Directive CSRD : l’ampleur du risque

Cette récente directive européenne sur la gouvernance sociale et environnementale des entreprises comporte les germes d’importants contentieux à bien anticiper.

Cette chronique partenaire est rédigée par Philippe Bouchez El Ghozi, avocat, associé du cabinet Jeantet.

La directive Corporate Sustainability Reporting (CSRD) renforce les obligations des entreprises en matière de transparence.

Elle permet d’évaluer leur impact sur les critères ESG et d’apprécier leur niveau d’engagement sur ceux-ci.

Son objectif est de rendre les informations communiquées plus exhaustives en harmonisant les normes de reporting, en imposant un audit des rapports par un commissaire aux comptes.

Ce texte élargit aussi le périmètre des entreprises qui devront mettre en œuvre ces mesures. Plus de 50 000 organisations seraient concernées.

Des reporting entre 2025 et 2028

Les entreprises européennes réunissant au moins deux des critères suivants devront établir un premier reporting en 2025 basé sur l’année 2024 :

– Plus de 500 salariés ;
– Plus de 40 millions de chiffres d’affaires ;
– Plus de 20 millions de bilan.

Celles de plus de 250 salariés ou réalisant un chiffre d’affaires de 40 millions ou un bilan de plus de 25 millions l’effectueront en 2026 pour l’année 2025.

Les PME cotées sur les marchés européens sont aussi visées par cette directive.

Si elles comptent plus de 10 salariés avec un chiffre d’affaires de 900 000 euros ou plus de 450 000 euros de bilan, leur premier reporting est attendu en 2027 pour l’année 2026.

Les organisations ayant réalisé plus de 150  millions de chiffre d’affaires dans l’Union européenne le feront en 2028 sur l’année 2027.

Un impact à double sens

Ce reporting porte sur des facteurs environnementaux (ex. : utilisation des ressources), sociaux (conditions de travail, respect des droits et libertés fondamentales, etc.) et de gouvernance (rôle des organes d’administration, relations avec les partenaires commerciaux, etc.).

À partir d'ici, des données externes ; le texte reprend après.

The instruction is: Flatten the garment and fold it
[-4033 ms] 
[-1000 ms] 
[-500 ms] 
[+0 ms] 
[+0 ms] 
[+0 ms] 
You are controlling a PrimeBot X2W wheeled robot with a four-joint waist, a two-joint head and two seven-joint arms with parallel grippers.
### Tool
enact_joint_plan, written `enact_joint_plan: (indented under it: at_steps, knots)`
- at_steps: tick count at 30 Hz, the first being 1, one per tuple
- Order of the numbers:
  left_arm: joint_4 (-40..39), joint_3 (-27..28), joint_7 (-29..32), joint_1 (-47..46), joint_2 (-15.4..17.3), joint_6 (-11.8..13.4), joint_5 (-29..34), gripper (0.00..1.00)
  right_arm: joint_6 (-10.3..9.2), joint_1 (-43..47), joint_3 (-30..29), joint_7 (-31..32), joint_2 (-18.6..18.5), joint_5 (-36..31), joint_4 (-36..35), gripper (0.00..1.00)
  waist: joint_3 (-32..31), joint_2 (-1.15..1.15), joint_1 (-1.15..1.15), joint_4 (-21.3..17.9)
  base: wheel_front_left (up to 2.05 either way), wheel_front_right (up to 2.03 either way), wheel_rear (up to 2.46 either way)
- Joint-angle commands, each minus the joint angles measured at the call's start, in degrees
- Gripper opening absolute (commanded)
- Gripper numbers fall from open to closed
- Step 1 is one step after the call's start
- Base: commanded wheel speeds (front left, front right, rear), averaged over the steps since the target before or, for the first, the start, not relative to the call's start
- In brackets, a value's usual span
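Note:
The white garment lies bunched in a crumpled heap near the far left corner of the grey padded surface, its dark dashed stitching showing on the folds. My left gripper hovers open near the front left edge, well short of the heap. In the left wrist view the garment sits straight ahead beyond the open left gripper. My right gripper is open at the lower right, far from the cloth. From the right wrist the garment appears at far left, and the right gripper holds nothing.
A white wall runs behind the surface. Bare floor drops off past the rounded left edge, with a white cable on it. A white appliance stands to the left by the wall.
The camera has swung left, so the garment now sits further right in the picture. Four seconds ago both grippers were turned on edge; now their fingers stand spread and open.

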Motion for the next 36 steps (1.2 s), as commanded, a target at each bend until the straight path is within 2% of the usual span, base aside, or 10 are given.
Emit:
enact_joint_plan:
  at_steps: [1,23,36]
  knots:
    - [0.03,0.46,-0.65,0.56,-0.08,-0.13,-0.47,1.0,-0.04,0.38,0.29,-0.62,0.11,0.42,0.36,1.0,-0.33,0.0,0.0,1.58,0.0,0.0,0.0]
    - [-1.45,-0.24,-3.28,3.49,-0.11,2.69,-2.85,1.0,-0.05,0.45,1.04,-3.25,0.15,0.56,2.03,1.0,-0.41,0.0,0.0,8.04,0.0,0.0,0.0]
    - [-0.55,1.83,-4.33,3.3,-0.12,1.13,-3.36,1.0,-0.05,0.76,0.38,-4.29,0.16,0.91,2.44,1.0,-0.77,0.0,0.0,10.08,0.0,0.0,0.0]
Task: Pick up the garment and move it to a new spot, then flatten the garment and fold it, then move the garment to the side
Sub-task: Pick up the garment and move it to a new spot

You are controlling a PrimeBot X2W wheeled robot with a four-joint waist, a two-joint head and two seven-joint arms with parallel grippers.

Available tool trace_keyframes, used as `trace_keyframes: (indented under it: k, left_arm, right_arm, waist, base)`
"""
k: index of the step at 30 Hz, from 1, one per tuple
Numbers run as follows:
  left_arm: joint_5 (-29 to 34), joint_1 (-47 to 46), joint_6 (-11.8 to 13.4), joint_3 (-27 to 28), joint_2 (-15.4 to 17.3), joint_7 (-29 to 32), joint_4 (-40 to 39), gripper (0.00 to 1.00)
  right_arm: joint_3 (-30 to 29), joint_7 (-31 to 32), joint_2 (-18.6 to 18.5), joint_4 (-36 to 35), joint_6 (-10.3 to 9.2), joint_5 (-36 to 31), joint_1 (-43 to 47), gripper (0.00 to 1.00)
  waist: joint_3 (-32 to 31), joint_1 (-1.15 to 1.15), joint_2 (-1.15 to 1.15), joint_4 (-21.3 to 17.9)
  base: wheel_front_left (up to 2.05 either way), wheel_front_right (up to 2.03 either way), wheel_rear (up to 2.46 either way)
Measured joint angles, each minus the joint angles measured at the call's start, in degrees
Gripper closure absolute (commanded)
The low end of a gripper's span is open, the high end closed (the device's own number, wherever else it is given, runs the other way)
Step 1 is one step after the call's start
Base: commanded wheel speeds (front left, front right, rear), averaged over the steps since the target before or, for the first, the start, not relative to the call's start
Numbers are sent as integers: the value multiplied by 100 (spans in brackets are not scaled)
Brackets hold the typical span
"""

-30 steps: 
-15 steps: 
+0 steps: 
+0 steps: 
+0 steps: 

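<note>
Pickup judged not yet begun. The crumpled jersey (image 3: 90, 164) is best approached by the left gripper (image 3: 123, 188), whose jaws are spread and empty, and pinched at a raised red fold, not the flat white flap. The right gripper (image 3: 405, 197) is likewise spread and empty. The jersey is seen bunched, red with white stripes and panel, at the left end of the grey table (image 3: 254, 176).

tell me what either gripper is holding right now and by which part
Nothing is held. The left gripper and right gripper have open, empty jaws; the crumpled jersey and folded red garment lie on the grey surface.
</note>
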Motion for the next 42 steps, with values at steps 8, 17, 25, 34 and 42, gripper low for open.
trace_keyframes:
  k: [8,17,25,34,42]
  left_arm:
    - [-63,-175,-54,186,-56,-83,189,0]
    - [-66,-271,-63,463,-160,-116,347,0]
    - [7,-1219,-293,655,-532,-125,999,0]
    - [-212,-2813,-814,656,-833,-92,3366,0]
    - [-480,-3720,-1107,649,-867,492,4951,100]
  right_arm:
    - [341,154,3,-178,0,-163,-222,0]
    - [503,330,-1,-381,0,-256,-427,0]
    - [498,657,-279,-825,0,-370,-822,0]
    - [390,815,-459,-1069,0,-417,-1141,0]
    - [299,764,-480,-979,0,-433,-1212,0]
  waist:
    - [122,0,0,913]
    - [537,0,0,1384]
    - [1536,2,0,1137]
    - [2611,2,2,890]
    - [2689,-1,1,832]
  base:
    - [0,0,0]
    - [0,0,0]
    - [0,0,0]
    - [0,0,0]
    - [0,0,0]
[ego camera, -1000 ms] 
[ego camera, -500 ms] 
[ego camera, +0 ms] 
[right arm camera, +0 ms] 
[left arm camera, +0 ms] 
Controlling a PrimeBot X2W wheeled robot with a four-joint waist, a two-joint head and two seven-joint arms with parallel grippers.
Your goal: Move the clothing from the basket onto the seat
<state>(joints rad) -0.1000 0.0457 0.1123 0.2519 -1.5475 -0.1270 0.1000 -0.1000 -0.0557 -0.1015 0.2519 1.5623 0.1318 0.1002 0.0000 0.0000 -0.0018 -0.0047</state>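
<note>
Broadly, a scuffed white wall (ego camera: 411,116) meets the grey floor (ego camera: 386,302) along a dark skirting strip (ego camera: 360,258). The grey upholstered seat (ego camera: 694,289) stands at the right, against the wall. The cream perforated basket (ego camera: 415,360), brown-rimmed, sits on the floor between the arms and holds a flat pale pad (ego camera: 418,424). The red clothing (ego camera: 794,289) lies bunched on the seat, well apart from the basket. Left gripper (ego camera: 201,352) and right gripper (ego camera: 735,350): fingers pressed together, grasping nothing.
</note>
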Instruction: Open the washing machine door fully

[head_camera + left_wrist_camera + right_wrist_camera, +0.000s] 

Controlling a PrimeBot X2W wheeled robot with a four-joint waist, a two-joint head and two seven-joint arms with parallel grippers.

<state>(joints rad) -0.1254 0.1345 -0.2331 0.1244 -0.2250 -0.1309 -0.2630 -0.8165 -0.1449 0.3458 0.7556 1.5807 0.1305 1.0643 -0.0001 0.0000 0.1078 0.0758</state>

Chaque entreprise devra expliquer en quoi elle impacte le changement climatique et comment celui-ci impacte ses activités et son plan de transition (impacts physiques et financiers).

Une analyse rigoureuse des risques devra être présentée et la société justifiera de sa capacité d’adaptation au changement climatique.

Prévenir avant de punir

La France a transposé cette directive le 6 décembre 2023 dans une ordonnance en assortissant le non-respect des obligations précitées de plusieurs sanctions.

Les entreprises, qui ne sont pas en conformité seront astreintes, par la voie des référés, à produire dans de brefs délais les documents ou informations requises en matière de durabilité. 

Elles pourront être exclues des marchés publics dès le 1er janvier 2026.

Les dirigeants au cœur des sanctions

La directive prévoit aussi des sanctions pénales pour l’entreprise et son dirigeant.

Si aucun commissaire aux comptes n’a été désigné ou les informations portant sur la durabilité n’ont pas été certifiées, l’entreprise pourra être condamnée à 150 000 euros d’amende.

Son dirigeant risque alors deux ans de prison et 30 000 euros d’amende.

Lorsque les auditeurs n’ont pas pu contrôler et vérifier correctement les informations en termes de durabilité, les sanctions s’élèvent à 75.000 euros d’amende et cinq ans d’emprisonnement pour le dirigeant ainsi que 375 000 euros d’amende pour l’entreprise.

Ces sanctions s’inscrivent dans un mouvement de pénalisation de l’information environnementale et dans un contexte de remise en cause de la collaboration des professionnels avec les autorités publiques (greenwashing).

Gageons que la chambre des contentieux émergents récemment créée au sein de la cour d’appel de Paris, compétente pour statuer sur les contentieux liés au devoir de vigilance et à la publication d’informations en matière de durabilité, sera promue à un bel avenir au vu de l’ampleur des sujets de litiges soulevés par la directive CSRD.